コンピュター・プログラムを、擬人化しレジスタンスVS中央権力を描いた図式(「ビデオゲーム戦士トロン」VS「中央制御装置(MCP)」)は、サイバーパンクとも言えるし、”マトリックス”の原型とも言える。使い物にならないCGを全面的に使って、ディズニーの看板をかかげ、世界ロードショーとも、なれば、これくらい手堅くなければ、仕方なかったのかも知れない。

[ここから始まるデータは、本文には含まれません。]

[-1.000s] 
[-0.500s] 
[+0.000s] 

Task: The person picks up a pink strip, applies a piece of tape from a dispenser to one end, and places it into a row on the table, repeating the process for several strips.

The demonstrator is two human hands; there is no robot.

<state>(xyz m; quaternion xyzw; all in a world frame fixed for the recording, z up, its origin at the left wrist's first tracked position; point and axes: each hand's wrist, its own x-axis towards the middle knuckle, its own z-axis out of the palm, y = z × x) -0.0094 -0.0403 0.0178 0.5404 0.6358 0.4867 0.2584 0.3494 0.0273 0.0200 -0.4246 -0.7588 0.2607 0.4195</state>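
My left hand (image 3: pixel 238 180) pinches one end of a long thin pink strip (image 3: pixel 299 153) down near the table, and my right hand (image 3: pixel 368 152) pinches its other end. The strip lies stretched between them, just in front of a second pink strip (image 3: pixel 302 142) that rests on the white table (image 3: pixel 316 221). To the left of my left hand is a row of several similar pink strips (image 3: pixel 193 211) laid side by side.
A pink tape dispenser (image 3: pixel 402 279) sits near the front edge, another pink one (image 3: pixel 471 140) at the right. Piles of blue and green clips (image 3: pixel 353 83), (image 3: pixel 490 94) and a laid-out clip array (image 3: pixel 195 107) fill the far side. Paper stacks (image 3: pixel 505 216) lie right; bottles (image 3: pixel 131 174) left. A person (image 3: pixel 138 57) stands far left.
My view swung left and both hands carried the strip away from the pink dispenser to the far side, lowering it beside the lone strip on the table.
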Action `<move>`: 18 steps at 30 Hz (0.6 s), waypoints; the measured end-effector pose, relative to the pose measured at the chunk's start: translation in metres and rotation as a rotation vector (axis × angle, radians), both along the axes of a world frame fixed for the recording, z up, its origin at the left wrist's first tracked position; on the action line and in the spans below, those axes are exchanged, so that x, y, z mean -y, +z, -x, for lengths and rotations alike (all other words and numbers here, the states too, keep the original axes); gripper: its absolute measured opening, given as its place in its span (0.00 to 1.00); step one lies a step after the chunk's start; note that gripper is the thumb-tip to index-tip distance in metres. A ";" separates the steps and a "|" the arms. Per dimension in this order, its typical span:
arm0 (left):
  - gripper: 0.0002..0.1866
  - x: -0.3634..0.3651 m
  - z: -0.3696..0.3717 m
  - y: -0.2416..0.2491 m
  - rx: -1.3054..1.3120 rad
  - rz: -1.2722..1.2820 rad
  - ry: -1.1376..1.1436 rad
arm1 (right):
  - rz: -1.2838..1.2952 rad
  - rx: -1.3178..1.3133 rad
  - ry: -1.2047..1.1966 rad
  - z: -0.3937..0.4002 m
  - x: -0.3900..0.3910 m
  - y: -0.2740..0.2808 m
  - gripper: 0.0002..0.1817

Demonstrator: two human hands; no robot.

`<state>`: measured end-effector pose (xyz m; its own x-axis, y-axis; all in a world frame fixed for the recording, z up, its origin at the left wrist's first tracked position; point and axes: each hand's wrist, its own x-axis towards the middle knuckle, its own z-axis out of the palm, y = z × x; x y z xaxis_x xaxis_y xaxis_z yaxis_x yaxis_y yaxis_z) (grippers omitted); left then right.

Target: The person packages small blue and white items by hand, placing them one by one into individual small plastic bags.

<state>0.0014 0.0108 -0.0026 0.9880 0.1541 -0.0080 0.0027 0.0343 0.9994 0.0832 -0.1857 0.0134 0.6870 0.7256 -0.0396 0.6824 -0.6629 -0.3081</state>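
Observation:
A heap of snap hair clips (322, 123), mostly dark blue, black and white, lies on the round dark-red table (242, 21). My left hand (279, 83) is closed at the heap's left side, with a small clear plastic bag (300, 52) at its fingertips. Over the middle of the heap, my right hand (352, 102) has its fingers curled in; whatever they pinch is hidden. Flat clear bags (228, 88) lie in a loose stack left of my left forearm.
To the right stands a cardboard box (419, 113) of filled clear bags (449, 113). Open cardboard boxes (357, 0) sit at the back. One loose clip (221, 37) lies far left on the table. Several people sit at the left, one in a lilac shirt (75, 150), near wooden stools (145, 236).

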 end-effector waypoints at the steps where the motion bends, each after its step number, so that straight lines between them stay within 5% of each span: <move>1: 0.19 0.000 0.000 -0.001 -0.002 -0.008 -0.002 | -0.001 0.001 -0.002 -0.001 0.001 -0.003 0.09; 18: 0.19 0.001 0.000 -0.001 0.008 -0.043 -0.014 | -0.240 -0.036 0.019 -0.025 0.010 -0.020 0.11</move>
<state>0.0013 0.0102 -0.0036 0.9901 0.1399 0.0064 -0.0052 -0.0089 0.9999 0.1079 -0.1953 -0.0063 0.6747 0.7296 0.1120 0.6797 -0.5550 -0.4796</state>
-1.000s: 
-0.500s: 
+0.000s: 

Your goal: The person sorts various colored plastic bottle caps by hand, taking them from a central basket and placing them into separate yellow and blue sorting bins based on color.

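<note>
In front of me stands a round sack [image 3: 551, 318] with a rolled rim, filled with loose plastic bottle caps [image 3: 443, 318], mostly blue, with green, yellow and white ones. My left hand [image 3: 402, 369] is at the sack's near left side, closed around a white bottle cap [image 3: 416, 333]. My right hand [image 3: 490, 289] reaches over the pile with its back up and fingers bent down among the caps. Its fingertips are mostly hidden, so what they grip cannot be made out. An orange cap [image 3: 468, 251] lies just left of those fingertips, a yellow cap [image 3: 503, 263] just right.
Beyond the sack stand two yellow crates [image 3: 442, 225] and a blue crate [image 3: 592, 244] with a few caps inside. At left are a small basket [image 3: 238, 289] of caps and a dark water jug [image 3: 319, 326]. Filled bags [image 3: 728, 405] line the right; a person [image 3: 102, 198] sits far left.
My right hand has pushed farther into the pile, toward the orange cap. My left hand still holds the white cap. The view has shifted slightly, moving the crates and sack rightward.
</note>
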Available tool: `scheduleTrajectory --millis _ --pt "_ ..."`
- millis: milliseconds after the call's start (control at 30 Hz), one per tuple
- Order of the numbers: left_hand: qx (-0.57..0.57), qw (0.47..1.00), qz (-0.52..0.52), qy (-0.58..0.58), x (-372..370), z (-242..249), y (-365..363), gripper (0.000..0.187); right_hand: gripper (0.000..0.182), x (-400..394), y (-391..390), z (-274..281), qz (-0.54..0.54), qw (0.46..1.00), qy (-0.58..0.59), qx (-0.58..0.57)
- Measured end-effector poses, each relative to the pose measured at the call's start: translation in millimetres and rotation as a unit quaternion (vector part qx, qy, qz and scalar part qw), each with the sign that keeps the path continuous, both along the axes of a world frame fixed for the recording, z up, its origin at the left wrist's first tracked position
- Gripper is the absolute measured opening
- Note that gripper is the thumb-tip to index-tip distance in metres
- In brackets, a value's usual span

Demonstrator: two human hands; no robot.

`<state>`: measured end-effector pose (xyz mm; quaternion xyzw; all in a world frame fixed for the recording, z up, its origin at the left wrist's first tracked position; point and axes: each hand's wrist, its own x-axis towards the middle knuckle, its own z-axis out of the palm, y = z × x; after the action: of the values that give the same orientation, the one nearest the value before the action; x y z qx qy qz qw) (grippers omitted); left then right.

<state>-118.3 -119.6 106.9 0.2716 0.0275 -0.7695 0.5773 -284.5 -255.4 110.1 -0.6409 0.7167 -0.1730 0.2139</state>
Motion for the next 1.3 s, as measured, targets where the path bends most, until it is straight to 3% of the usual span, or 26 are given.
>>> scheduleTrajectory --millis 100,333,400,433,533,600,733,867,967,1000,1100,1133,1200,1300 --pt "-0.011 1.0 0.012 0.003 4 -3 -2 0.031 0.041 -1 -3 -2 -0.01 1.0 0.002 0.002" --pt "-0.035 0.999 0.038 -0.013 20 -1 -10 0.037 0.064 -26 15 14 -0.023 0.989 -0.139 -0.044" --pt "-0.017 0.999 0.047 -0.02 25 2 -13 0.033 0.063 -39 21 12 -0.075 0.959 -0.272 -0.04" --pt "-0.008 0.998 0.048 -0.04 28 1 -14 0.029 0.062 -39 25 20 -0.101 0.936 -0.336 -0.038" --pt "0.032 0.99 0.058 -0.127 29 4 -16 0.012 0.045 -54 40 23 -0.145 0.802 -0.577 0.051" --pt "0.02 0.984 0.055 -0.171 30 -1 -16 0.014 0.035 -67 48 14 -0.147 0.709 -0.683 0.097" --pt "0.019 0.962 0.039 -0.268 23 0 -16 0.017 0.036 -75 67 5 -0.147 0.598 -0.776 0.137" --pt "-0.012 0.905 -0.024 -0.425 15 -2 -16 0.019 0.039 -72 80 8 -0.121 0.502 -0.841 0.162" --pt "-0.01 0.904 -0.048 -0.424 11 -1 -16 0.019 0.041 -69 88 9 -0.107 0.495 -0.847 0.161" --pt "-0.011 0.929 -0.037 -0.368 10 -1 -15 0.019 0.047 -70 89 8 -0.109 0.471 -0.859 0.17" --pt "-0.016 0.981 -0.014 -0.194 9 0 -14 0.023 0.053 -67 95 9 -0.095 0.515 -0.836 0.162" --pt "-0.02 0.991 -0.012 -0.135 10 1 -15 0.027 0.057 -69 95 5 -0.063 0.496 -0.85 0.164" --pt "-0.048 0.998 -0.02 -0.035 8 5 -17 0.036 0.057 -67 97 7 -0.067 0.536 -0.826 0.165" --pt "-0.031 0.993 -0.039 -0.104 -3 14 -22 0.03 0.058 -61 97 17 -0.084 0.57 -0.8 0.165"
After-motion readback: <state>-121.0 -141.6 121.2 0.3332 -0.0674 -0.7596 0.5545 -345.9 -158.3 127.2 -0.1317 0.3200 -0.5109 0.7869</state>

しかしながら、IDディスクを投げつけて相手を倒す様、ライトサイクルなどなど、その世界観は独特で多くのフォロワーを産み出した。米国ゲームでは「トロン2。0」が発売されるなど、21世紀にはいってもトロン・アーキテクチャは衰えを見せることなくつきすすみ、ついに昨年(2010年)、その正当な続編が製作され公開された。
この手の作品が「リメイク」ではなく「続編」というのはこれまためずらしい話である。

本作「TRON」は、決して「出来のよい、後生に残る作品」というわけでもないが、「後生に、いつまでも影響を与え続けるパイオニア」であることは間違いないだろう。

不思議なレーザー光だらけの美しい映像=80年代が思い描いていた21世紀のデザインのインパクト。
原則的には、サイバーパンクであること。
たしかに、その後、映画化界はCG全盛へと突き進んでいったこと。

作品としてよりも文化的に評価が高い作品である。